IL TRAUMA: FERITA FISICA E PSICHICA
Quando veniamo esposti ad eventi traumatici, il trauma lascia in noi una ferita fisica e psichica. L’esperienza può rimane intrappolata nella mente, nel cervello e nel corpo.
- Cosa intendiamo per trauma
- Come reagiamo ad un trauma
- Come funziona il corpo e il cervello durante un trauma
- Le conseguenze del trauma
- Come si può trattare il trauma
Cosa intendiamo per trauma
La parola trauma deriva dal greco ferita.
In medicina si parla di trauma fisico quando vi è una lesione, alle ossa o ai tessuti molli, prodotta nell’organismo da un evento esterno, come incidenti d’auto, cadute e infortuni sul lavoro.
In psicologia il trauma psichico è definito come la conseguenza di un evento fortemente negativo e percepito come minaccioso per la vita, che genera una “frattura emotiva” nell’individuo che lo vive.
Ciò che determina un trauma è la carica emotiva legata all’esperienza vissuta.
Quando accadono eventi tristi, dolorosi e negativi, sperimentiamo una reazione emotiva che può essere di paura intensa, di vulnerabilità e di perdita.
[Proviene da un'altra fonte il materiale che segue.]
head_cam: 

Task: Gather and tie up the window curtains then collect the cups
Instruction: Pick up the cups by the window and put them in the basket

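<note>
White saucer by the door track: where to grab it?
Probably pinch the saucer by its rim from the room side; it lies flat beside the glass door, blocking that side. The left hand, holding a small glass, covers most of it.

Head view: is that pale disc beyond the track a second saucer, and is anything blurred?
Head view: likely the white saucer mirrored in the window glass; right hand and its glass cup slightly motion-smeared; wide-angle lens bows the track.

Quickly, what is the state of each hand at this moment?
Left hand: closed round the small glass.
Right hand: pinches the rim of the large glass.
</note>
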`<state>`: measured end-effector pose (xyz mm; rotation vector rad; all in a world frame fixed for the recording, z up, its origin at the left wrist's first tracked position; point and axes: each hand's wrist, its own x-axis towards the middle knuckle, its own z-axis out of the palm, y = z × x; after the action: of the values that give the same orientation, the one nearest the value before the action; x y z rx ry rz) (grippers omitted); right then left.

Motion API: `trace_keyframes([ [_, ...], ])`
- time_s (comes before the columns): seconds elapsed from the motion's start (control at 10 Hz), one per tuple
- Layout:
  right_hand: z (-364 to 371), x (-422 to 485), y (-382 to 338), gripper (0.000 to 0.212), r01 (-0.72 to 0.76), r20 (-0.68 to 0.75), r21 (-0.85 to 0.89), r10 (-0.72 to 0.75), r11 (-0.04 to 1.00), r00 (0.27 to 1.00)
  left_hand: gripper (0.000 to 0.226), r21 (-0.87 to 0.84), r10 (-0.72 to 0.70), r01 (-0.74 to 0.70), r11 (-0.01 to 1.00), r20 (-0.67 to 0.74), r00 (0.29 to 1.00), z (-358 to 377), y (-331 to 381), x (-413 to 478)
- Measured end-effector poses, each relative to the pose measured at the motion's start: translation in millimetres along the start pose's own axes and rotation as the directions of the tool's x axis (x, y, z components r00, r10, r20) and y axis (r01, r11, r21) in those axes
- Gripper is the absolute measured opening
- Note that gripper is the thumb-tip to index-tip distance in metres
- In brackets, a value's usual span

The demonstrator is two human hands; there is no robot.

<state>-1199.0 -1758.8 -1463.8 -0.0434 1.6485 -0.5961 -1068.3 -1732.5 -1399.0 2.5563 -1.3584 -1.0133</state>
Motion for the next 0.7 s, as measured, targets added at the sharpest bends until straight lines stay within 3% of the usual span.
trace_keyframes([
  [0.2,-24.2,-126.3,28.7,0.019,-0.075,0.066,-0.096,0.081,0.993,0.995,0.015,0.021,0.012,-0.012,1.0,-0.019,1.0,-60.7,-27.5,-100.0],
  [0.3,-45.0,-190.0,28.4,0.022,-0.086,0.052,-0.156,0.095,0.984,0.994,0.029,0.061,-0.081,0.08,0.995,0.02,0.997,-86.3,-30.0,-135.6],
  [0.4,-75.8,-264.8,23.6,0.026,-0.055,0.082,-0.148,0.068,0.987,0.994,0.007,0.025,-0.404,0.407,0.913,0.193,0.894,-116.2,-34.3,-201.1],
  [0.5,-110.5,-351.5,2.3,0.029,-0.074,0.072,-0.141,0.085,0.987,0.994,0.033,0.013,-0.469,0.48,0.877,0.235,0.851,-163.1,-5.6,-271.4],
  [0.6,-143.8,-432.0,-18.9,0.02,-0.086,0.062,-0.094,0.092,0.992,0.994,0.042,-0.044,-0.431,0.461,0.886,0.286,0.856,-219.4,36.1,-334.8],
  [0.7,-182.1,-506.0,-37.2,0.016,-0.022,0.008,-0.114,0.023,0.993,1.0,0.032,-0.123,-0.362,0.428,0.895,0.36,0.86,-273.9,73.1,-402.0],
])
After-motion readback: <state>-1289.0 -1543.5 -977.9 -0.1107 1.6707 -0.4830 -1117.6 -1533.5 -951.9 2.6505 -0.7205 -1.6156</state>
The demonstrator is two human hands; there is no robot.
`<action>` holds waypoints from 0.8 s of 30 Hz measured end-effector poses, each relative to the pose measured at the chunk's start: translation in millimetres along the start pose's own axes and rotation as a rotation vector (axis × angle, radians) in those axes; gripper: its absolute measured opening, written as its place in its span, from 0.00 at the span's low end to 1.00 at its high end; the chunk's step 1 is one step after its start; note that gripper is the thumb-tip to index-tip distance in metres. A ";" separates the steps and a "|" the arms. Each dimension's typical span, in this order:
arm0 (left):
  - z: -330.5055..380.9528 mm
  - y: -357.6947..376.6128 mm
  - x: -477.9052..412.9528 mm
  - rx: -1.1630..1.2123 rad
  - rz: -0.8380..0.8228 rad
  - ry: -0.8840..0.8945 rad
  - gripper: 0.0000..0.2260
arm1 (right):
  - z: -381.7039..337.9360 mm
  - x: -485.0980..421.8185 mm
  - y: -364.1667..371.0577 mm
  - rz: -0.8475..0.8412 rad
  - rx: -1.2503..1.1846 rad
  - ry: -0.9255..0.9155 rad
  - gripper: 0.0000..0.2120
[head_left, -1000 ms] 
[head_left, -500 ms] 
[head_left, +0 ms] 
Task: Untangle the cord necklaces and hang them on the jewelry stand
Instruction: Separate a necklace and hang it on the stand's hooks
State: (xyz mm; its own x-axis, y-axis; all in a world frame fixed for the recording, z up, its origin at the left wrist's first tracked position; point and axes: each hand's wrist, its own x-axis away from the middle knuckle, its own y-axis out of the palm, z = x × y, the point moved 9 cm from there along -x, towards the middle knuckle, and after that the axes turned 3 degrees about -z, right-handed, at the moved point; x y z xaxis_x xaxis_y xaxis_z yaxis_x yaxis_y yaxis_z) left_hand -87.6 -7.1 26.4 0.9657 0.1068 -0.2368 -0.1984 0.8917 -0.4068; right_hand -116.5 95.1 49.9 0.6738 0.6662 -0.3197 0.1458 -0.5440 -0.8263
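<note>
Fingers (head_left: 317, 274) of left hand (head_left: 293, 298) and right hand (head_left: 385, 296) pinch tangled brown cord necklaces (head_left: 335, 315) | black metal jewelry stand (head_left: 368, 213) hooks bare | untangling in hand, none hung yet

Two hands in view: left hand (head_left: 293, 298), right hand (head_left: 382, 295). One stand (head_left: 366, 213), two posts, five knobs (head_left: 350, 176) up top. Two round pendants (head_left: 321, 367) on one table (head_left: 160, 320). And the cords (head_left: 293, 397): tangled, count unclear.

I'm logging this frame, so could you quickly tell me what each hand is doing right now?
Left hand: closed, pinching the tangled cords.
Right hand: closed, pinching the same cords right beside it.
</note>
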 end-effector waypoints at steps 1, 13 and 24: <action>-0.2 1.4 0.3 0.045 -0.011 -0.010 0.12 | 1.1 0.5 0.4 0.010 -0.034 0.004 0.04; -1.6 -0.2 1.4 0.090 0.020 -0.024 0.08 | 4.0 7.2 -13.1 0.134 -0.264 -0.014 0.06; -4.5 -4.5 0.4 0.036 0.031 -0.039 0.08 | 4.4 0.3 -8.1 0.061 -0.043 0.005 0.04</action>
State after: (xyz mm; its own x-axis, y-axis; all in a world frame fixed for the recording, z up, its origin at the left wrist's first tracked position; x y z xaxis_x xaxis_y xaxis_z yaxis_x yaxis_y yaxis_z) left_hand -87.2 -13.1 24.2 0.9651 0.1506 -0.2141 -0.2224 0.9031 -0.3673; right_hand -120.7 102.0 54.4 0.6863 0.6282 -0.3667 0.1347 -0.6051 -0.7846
Una perdita che può riferirsi alla propria identità o alla stabilità fisica e psichica, come nei casi di malattia, violenza fisica e psicologica, lutti e separazioni.
L’emozione si esprime nel corpo e nella mente: pensiamo alla comunicazione di una diagnosi medica nefasta o ad un incidente stradale. In entrambi i casi entrano subito in gioco gli aspetti psicologici, di come la persona reagisce all’esperienza: possiamo sentire un tonfo al cuore, un nodo alla gola, un senso di confusione in testa o addirittura bloccarci, come paralizzati.
Possiamo iniziare a pensare: “Sono in pericolo” ,“Non ho scampo”, “Nessuno mi può aiutare”.
Pertanto, il trauma non può essere distinto tra trauma fisico e psichico perché in qualsiasi esperienza traumatica entrano in gioco reazioni sia fisiche che mentali.
Spesso il trauma genera un cambiamento nella vita dell’individuo e, per farvi fronte, a volte è necessario adattarsi, per cui abbiamo bisogno di una quantità di energia sia fisica che mentale.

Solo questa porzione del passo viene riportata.